I personally prefer tournaments and streamed them because it's what I found the most fun, but have found myself leaning more into cash games the more I learn. Your stream will evolve with you and your playstyle. Don't be afraid to try new things and experiment.
Streaming Into The Abyss
Sometimes you are going to have no viewers. Absolutely none. Zero. Not even your Mother.
So what do you do?
Honestly, I'd suggest making yourself the most interesting lonely person ever. You should be streaming the same content to one viewer as you would stream to 1,000 viewers - every viewer deserves the same effort and respect.
Some streams, especially after breaks, you'll see a massive drop in viewership which can be discouraging - don't let it get you down, it happens to everyone. Keep talking through what you're doing, play your favourite music or if you're really struggling drop into a Discord call with a friend - anything to keep it going.
You're playing a numbers game, the more you stream, the more opportunities people have to find you, and the more opportunities you have to retain viewers.
This is also a great time to trial viewer building stream tactics, such as 24 hour streams (in the case of the insane ArlieShaban, 36+ hours) or coming up with charitable and fun ideas that draw people into your channel.
Any streamer worth their chips will tell you about the hours they had to put in to make an impact. Be realistic, most streamers don't make it past 5-10 concurrent viewers - set small goals and build from there.
There are some great resources out there that demonstrate average growth, such as SullyGnome but they all show the same thing - time and patience really pay off.

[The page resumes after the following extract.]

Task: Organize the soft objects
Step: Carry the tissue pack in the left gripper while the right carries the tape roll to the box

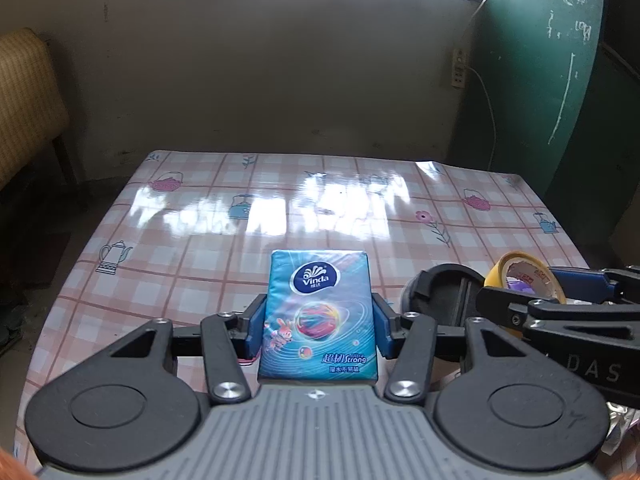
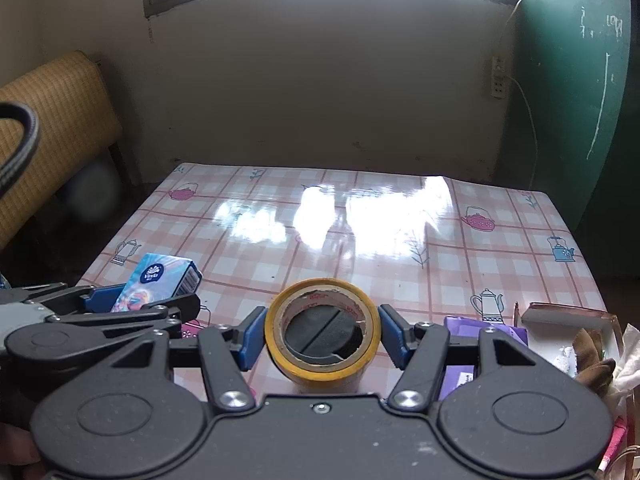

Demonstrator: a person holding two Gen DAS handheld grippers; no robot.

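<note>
tissue pack (image 1: pixel 318 316), low in the middle of the frame, sits squeezed in my left gripper (image 1: pixel 319 326) while my right gripper (image 2: pixel 322 336) hugs the tape roll (image 2: pixel 322 334), so i think i'm carrying both and next need a spot on the table (image 1: pixel 192 240).

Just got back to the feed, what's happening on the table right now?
A person holds a gripper in each hand above the checked table. The left gripper has its jaws closed on a blue tissue pack. The right gripper has its jaws closed on a yellow tape roll. Neither is set down yet.
</note>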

How to make friends and host people
On Twitch, it's important to find your tribe. Small streamers are incredibly supportive of each other, so during your downtime it's worth finding other streamers who play your format and get chatting in their stream. They'll appreciate the interaction, and friends are one of your greatest assets - you'll get to celebrate in each other's successes, and support each other during the pitfalls.
Hosting each other is also great exposure for you both and can easily be done via your Twitch dashboard. It's also great to bring an audience in from outside of Twitch, even if it's just a few mates or your long-suffering parents. It's a big boost to begin with your own little audience and start to build your community.
Leash your bankroll - Poker streaming
Lastly, when playing Poker on Twitch, you do need to be mindful of your bankroll, and I'd suggest keeping a small spreadsheet of wins and losses. Streaming is stressful and distracting, so don't expect to be winning EPT amounts, but keeping track will help you to play responsibly. You can integrate this into your stream, with fun events like bankroll challenges to keep yourself on track and keep your mind on your money.